◆ **Work request**:
The listing below must be returned in full and unchanged, without the images it carries.

◆ **Supplied information**:
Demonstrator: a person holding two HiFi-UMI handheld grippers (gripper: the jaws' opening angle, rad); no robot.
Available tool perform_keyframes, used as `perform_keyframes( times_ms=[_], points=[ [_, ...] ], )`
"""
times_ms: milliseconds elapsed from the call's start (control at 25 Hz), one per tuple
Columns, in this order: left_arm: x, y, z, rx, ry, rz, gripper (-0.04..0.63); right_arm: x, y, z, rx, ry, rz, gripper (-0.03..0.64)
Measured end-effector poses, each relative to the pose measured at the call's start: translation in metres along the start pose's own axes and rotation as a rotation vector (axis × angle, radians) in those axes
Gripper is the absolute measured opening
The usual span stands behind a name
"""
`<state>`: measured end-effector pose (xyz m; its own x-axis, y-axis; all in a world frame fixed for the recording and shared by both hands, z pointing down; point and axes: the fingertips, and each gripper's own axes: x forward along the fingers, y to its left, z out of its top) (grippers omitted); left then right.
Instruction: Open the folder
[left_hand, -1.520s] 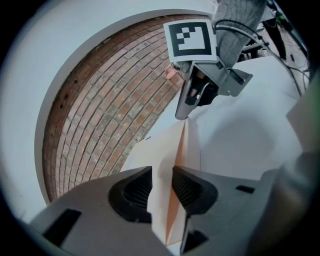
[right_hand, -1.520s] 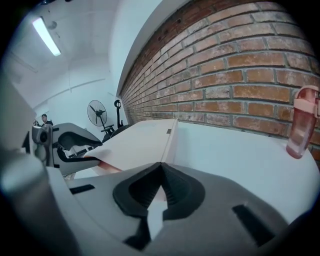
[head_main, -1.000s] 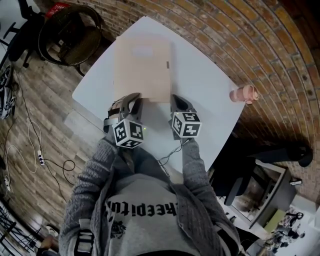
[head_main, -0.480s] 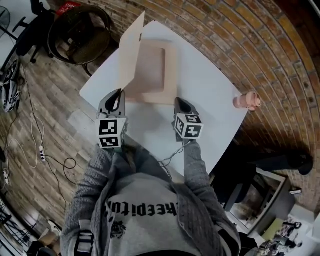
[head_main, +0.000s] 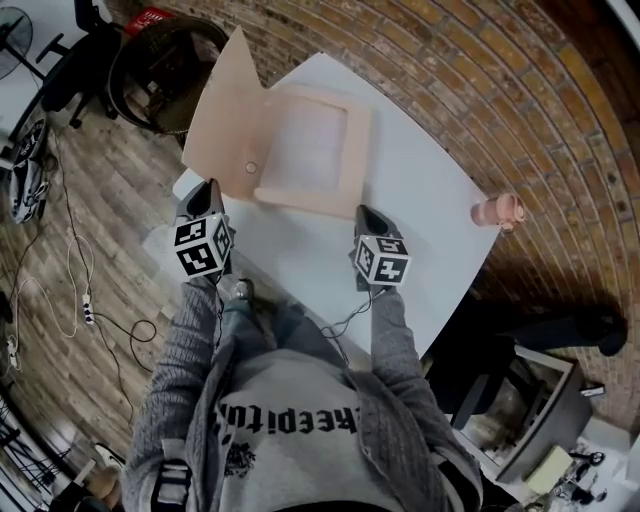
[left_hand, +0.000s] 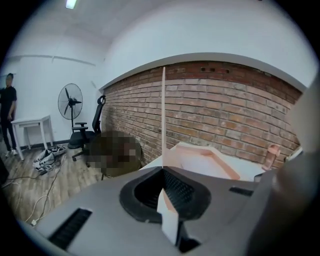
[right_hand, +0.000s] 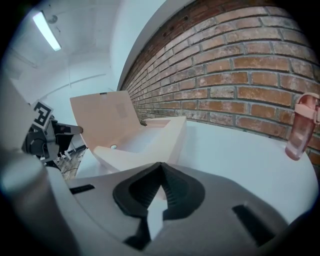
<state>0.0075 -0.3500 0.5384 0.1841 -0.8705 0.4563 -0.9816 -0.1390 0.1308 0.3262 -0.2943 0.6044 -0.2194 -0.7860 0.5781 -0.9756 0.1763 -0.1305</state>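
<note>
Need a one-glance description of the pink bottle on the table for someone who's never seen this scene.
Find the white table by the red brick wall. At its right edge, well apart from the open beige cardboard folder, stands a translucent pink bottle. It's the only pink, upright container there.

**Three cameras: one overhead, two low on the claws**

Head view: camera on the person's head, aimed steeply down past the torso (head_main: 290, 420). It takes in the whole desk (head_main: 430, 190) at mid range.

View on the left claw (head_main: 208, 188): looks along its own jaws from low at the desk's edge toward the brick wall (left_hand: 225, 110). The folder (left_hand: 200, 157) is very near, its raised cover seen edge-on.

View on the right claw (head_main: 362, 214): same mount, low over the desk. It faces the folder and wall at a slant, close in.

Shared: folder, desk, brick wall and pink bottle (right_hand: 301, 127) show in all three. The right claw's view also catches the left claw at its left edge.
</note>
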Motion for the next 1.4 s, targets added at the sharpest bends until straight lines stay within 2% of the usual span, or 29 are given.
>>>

◆ **Task solution**:
Demonstrator: a person holding two HiFi-UMI handheld grippers (gripper: the jaws' opening angle, rad); no robot.
Available tool perform_keyframes, used as `perform_keyframes( times_ms=[_], points=[ [_, ...] ], )`
"""
times_ms: milliseconds elapsed from the call's start (control at 25 Hz), one per tuple
Columns, in this order: left_arm: x, y, z, rx, ry, rz, gripper (-0.04..0.63); right_arm: x, y, z, rx, ry, rz, gripper (-0.03..0.64)
Measured end-effector poses, each relative to the pose measured at the call's start: translation in metres along the start pose's own axes and rotation as a rotation vector (axis × angle, radians) in those axes
Gripper is the absolute measured opening
The usual span stands behind a name
"""
`<state>`: measured end-effector pose (xyz m; its own x-axis, y-axis; all in a world frame fixed for the recording and shared by both hands, z pointing down; point and axes: the fingertips, and each gripper's own axes: x forward along the fingers, y to its left, z out of its top) (grippers omitted); left then right.
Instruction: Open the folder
[left_hand, -1.520s] 
[right_hand, -1.520s] 
[head_main, -1.000s] 
[head_main, -0.480s] 
[head_main, +0.000s] 
[left_hand, +0.000s] 
[right_hand, +0.000s] 
<state>0.0075 -0.3500 0.5384 0.1841 -0.8705 0.4563 -0.9816 -0.1390 0.1308 0.3262 -0.2943 0.6044 -0.2194 -0.7860 0.5781 -0.9756 0.1763 -0.1305</state>
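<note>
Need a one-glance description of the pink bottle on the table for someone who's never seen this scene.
Find the white table by the red brick wall. At its right edge, well apart from the open beige cardboard folder, stands a translucent pink bottle. It's the only pink, upright container there.

**Three cameras: one overhead, two low on the claws**

Head view: camera on the person's head, aimed steeply down past the torso (head_main: 290, 420). It takes in the whole desk (head_main: 430, 190) at mid range.

View on the left claw (head_main: 208, 188): looks along its own jaws from low at the desk's edge toward the brick wall (left_hand: 225, 110). The folder (left_hand: 200, 157) is very near, its raised cover seen edge-on.

View on the right claw (head_main: 362, 214): same mount, low over the desk. It faces the folder and wall at a slant, close in.

Shared: folder, desk, brick wall and pink bottle (right_hand: 301, 127) show in all three. The right claw's view also catches the left claw at its left edge.
</note>
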Motion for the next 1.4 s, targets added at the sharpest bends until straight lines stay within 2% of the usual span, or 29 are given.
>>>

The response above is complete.